Serious Exchange Flaw Still Affects Over 300,000 servers
More than 80 percent of Exchange servers are still vulnerable to a severe vulnerability. The Exchange servers haven't been patched when its been almost two months since the patch was released. The Microsoft Exchange vulnerability was patched in February and has been targeted by several hacking groups. The vulnerability is in the control panel of Exchange, Microsoft’s mail server and calendaring server. The flaw, which stems from the server failing to properly create unique keys at install time, opens servers up to authenticated hackers, who could execute code remotely on them with system privileges.

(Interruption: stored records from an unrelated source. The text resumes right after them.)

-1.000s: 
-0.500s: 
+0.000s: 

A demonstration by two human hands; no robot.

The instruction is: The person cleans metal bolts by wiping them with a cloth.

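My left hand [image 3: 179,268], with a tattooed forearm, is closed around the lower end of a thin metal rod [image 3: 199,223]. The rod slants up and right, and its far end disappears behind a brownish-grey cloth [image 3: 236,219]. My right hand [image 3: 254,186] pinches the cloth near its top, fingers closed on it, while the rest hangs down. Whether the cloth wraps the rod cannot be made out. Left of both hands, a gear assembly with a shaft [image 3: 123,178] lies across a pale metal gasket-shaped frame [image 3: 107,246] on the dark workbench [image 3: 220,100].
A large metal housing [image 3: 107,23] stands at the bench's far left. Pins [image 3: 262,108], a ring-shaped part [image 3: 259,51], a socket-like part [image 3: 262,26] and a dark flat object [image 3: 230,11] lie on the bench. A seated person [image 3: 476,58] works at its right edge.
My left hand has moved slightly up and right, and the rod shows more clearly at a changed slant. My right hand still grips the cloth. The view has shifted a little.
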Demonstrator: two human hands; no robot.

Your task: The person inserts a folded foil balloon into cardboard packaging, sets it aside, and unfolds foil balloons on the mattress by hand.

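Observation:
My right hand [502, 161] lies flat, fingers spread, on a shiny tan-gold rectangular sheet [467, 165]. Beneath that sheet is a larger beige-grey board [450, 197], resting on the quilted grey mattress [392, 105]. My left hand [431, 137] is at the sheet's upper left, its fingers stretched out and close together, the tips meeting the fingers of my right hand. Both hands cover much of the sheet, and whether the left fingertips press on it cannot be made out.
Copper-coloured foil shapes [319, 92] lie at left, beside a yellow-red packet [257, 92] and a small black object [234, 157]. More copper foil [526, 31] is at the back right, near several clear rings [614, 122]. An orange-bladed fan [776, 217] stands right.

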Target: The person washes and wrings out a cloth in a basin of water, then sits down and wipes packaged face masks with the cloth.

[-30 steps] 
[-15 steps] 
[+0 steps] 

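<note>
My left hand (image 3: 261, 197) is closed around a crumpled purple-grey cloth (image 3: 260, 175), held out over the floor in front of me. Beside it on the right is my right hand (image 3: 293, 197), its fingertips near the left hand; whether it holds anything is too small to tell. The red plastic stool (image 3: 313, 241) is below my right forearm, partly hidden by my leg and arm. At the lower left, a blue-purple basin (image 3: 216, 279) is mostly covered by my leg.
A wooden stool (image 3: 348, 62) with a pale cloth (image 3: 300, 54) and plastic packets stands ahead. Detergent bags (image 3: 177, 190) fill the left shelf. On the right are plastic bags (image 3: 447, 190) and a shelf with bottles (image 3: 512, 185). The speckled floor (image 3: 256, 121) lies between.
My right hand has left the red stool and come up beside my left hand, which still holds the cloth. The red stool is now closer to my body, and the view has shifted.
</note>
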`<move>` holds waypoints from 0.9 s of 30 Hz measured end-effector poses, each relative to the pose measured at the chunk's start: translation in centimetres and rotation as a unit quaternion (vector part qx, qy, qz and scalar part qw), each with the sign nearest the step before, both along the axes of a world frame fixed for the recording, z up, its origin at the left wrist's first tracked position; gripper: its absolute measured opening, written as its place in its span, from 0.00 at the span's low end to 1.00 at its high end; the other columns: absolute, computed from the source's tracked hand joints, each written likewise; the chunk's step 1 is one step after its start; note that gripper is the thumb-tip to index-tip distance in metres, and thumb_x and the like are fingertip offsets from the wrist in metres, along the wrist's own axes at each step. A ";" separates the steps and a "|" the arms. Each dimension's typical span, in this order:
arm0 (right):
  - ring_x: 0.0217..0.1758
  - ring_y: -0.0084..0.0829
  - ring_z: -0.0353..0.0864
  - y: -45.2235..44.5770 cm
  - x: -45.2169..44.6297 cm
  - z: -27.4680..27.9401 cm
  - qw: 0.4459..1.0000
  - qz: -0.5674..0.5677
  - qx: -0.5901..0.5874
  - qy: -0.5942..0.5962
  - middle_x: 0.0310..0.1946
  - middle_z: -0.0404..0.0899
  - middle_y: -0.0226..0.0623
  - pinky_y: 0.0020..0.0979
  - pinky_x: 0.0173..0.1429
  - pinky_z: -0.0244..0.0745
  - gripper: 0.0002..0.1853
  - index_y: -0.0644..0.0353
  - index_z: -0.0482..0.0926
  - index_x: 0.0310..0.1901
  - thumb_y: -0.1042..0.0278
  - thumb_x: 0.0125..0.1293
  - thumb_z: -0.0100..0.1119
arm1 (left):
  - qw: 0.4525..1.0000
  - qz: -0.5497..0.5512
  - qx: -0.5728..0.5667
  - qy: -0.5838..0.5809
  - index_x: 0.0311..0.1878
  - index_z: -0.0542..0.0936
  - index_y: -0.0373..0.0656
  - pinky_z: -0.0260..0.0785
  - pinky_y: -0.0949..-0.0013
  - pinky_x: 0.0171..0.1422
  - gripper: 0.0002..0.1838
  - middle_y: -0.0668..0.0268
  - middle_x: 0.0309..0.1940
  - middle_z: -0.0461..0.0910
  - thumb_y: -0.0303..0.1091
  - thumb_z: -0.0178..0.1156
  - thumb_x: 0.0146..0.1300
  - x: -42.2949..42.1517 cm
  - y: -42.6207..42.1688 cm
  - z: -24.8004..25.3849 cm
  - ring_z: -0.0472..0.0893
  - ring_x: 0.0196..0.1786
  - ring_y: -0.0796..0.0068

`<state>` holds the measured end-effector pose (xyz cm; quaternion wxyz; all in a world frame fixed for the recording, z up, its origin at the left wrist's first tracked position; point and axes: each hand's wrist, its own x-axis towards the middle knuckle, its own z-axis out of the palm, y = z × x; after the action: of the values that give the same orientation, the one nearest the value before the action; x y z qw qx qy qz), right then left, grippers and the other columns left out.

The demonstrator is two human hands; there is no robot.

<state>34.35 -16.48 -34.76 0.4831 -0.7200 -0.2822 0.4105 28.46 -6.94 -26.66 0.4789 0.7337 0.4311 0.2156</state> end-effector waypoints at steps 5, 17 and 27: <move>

Researchers used Project Sonar, a scanning tool, to analyze internet-facing Exchange servers to sniff out which were vulnerable to the flaw. Out of 433,464 internet-facing Exchange servers, at least 357,629 were vulnerable. Un-patched servers are currently being exploited by hacking groups. Attacks first started late February. Researchers observed hackers leverage the flaw to run system commands to conduct reconnaissance, deploy webshell backdoors and execute in-memory frameworks post-exploitation.
The patch management issues with Exchange servers goes beyond CVE-2020-0688. Security researcher Tom Sellers found that over 31,000 Exchange 2010 servers have not been updated since 2012. And, there are nearly 800 Exchange 2010 servers that have never been updated. If your organization is using Exchange and you aren't sure whether it has been updated, update them immediately. The updates needs to be installed on any server with the Exchange Control Panel enabled. This will typically be servers with the Client Access Server (CAS) role, which is where your users would access Outlook Web App (OWA).